== EXERCISE DETAILS ==
All of the data is to be printed exactly, though the images must be left off.

== INFORMATION SUPPLIED ==

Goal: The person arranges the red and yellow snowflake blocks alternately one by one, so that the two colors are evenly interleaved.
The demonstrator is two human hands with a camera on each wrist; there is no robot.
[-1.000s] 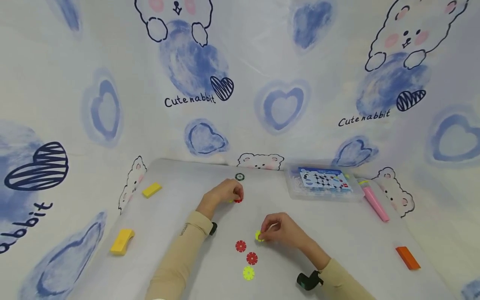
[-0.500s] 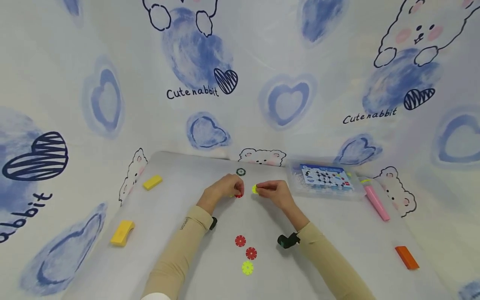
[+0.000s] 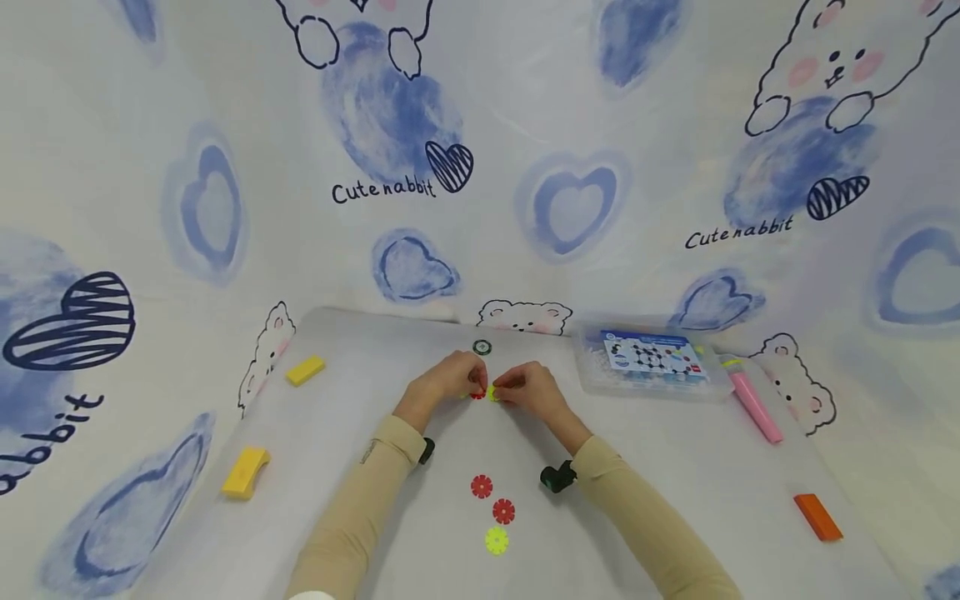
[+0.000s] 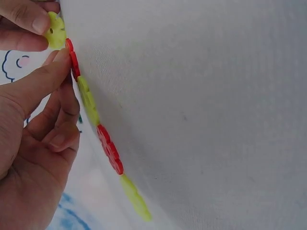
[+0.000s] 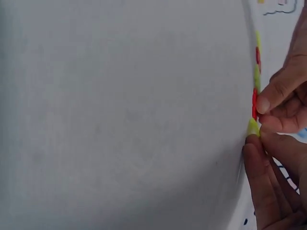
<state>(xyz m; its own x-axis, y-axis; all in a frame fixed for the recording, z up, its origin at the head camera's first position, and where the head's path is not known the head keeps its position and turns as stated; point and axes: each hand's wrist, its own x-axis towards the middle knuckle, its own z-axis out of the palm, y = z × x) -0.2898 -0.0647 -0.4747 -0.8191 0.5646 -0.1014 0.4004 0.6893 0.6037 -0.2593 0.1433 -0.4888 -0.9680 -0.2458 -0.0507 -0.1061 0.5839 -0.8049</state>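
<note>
Head view: both hands meet near the middle of the bench, slightly toward its 12 o'clock edge. The left hand pinches the end of a chain of discs — alternating red and yellow-green pieces lying flat on the bench, as the left wrist view shows, thumb pressed on the red end piece. The right hand pinches a single yellow-green disc between thumb and fingertip and holds it against that red end; the two pieces touch. The right wrist view shows the same joint edge-on, yellow-green disc directly below the red one, fingers closed on both sides. Whether the pieces are locked together cannot be told.

Loose stock, at 6 o'clock from the hands: two red discs and one yellow-green disc, lying in a short row, just beside one another. A dark green ring sits at 12 o'clock from the hands, close by.

Remaining items on the bench — a clear plastic box with a printed card at 2 o'clock, a pink bar just beside it, an orange block at 4 o'clock, and two yellow blocks at 9 o'clock, well apart from the work.
</note>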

== FINAL ANSWER ==
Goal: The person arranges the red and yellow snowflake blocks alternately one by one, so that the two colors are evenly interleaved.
The demonstrator is two human hands with a camera on each wrist; there is no robot.
[-1.000s] 
[-0.500s] 
[+0.000s] 
[+0.000s] 
[+0.000s] 
<state>(xyz m; its own x-axis, y-axis; all in a frame fixed for the recording, z up, its origin at the head camera's first position, and where the head's path is not known the head keeps its position and turns as stated; point and axes: each hand's wrist, its own x-axis towards the middle knuckle, its own z-axis out of the palm, y = z × x) -0.2898 -0.0647 -0.4747 -0.8191 0.5646 -0.1014 0.4004 0.6893 0.6037 -0.2593 0.1433 -0.4888 -0.9680 -0.2458 -0.0507 -0.1061 0.5839 -0.8049</state>
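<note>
Head view: both hands meet near the middle of the bench, slightly toward its 12 o'clock edge. The left hand pinches the end of a chain of discs — alternating red and yellow-green pieces lying flat on the bench, as the left wrist view shows, thumb pressed on the red end piece. The right hand pinches a single yellow-green disc between thumb and fingertip and holds it against that red end; the two pieces touch. The right wrist view shows the same joint edge-on, yellow-green disc directly below the red one, fingers closed on both sides. Whether the pieces are locked together cannot be told.

Loose stock, at 6 o'clock from the hands: two red discs and one yellow-green disc, lying in a short row, just beside one another. A dark green ring sits at 12 o'clock from the hands, close by.

Remaining items on the bench — a clear plastic box with a printed card at 2 o'clock, a pink bar just beside it, an orange block at 4 o'clock, and two yellow blocks at 9 o'clock, well apart from the work.
</note>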

Further output is not needed for this exercise.